## [Work order]
An exact reproduction of all the entries is what the answer must contain.

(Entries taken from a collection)
-------

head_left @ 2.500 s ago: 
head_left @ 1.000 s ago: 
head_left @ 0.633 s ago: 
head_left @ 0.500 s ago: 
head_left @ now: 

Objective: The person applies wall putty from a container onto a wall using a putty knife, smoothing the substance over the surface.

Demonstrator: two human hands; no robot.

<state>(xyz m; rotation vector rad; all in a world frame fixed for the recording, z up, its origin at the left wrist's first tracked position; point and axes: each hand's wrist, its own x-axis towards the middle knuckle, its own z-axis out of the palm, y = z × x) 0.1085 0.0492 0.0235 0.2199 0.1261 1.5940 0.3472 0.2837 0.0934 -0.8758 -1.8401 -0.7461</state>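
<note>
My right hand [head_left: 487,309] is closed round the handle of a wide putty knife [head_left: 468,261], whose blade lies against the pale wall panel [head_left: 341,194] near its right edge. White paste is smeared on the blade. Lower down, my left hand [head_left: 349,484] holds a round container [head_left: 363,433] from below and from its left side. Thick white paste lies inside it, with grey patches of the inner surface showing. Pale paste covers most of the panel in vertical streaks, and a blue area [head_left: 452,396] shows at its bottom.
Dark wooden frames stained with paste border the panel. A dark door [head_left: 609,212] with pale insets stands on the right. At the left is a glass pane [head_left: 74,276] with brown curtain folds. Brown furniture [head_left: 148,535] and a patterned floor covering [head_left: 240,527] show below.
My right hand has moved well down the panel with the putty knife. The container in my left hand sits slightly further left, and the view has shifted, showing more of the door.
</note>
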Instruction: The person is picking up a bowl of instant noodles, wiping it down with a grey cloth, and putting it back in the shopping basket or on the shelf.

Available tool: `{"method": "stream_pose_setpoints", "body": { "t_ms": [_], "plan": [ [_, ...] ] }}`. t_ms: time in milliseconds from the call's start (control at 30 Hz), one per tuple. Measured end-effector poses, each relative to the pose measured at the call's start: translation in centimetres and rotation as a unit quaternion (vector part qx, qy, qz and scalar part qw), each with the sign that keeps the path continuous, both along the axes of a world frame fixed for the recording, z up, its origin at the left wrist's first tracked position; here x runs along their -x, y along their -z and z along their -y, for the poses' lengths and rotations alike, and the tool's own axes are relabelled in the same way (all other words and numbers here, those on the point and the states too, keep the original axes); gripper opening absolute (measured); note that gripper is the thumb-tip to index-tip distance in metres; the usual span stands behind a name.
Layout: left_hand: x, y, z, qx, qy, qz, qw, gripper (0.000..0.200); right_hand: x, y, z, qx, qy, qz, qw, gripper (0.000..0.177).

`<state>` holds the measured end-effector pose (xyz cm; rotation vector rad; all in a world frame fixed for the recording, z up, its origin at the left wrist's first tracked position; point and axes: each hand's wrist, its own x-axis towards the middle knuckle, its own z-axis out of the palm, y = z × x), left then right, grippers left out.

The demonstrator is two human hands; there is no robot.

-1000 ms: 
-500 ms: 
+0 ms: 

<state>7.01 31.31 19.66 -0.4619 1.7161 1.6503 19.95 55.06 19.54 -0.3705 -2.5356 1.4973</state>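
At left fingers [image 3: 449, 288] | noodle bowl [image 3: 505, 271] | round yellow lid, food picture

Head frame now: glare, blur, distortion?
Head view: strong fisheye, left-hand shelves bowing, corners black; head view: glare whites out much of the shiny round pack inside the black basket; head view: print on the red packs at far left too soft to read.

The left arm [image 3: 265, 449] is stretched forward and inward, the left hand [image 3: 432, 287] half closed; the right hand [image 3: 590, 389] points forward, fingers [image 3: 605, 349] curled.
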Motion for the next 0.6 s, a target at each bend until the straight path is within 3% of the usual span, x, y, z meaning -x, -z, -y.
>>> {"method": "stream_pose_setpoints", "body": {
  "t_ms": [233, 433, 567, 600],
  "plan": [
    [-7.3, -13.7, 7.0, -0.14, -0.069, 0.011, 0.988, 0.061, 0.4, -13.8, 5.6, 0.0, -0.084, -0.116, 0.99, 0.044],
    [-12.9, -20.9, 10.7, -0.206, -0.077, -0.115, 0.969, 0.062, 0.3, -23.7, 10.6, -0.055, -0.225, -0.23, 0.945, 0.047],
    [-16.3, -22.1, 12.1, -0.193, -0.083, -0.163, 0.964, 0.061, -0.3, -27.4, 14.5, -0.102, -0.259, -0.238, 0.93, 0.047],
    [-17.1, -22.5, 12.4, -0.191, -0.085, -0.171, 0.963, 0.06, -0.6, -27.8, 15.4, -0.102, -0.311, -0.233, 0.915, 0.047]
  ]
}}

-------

## [Answer]
head_left @ 2.500 s ago: 
head_left @ 1.000 s ago: 
head_left @ 0.633 s ago: 
head_left @ 0.500 s ago: 
head_left @ now: 

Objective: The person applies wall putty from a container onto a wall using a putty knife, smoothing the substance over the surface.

Demonstrator: two human hands; no robot.

<state>(xyz m; rotation vector rad; all in a world frame fixed for the recording, z up, its origin at the left wrist's first tracked position; point and axes: each hand's wrist, its own x-axis towards the middle knuckle, its own z-axis out of the palm, y = z × x) 0.1085 0.0492 0.0235 0.2199 0.1261 1.5940 0.3472 0.2837 0.0934 -0.8758 -1.8401 -0.7461</state>
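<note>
My right hand [head_left: 487,309] is closed round the handle of a wide putty knife [head_left: 468,261], whose blade lies against the pale wall panel [head_left: 341,194] near its right edge. White paste is smeared on the blade. Lower down, my left hand [head_left: 349,484] holds a round container [head_left: 363,433] from below and from its left side. Thick white paste lies inside it, with grey patches of the inner surface showing. Pale paste covers most of the panel in vertical streaks, and a blue area [head_left: 452,396] shows at its bottom.
Dark wooden frames stained with paste border the panel. A dark door [head_left: 609,212] with pale insets stands on the right. At the left is a glass pane [head_left: 74,276] with brown curtain folds. Brown furniture [head_left: 148,535] and a patterned floor covering [head_left: 240,527] show below.
My right hand has moved well down the panel with the putty knife. The container in my left hand sits slightly further left, and the view has shifted, showing more of the door.
</note>
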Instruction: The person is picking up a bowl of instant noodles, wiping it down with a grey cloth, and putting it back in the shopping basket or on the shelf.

Available tool: `{"method": "stream_pose_setpoints", "body": { "t_ms": [_], "plan": [ [_, ...] ] }}`. t_ms: time in milliseconds from the call's start (control at 30 Hz), one per tuple. Measured end-effector poses, each relative to the pose measured at the call's start: translation in centimetres and rotation as a unit quaternion (vector part qx, qy, qz and scalar part qw), each with the sign that keeps the path continuous, both along the axes of a world frame fixed for the recording, z up, its origin at the left wrist's first tracked position; here x runs along their -x, y along their -z and z along their -y, for the poses' lengths and rotations alike, and the tool's own axes are relabelled in the same way (all other words and numbers here, those on the point and the states too, keep the original axes); gripper opening absolute (measured); note that gripper is the thumb-tip to index-tip distance in metres; the usual span stands behind a name.
Layout: left_hand: x, y, z, qx, qy, qz, qw, gripper (0.000..0.200); right_hand: x, y, z, qx, qy, qz, qw, gripper (0.000..0.177).

`<state>` holds the measured end-effector pose (xyz cm; rotation vector rad; all in a world frame fixed for the recording, z up, its origin at the left wrist's first tracked position; point and axes: each hand's wrist, its own x-axis towards the middle knuckle, its own z-axis out of the palm, y = z × x), left then right, grippers left out.

The demonstrator is two human hands; there is no robot.

-1000 ms: 
-500 ms: 
+0 ms: 

<state>7.01 31.31 19.66 -0.4619 1.7161 1.6503 19.95 55.06 19.54 -0.3705 -2.5356 1.4973</state>
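At left fingers [image 3: 449, 288] | noodle bowl [image 3: 505, 271] | round yellow lid, food picture

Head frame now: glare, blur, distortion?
Head view: strong fisheye, left-hand shelves bowing, corners black; head view: glare whites out much of the shiny round pack inside the black basket; head view: print on the red packs at far left too soft to read.

The left arm [image 3: 265, 449] is stretched forward and inward, the left hand [image 3: 432, 287] half closed; the right hand [image 3: 590, 389] points forward, fingers [image 3: 605, 349] curled.
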Motion for the next 0.6 s, a target at each bend until the straight path is within 3% of the usual span, x, y, z meaning -x, -z, -y.
>>> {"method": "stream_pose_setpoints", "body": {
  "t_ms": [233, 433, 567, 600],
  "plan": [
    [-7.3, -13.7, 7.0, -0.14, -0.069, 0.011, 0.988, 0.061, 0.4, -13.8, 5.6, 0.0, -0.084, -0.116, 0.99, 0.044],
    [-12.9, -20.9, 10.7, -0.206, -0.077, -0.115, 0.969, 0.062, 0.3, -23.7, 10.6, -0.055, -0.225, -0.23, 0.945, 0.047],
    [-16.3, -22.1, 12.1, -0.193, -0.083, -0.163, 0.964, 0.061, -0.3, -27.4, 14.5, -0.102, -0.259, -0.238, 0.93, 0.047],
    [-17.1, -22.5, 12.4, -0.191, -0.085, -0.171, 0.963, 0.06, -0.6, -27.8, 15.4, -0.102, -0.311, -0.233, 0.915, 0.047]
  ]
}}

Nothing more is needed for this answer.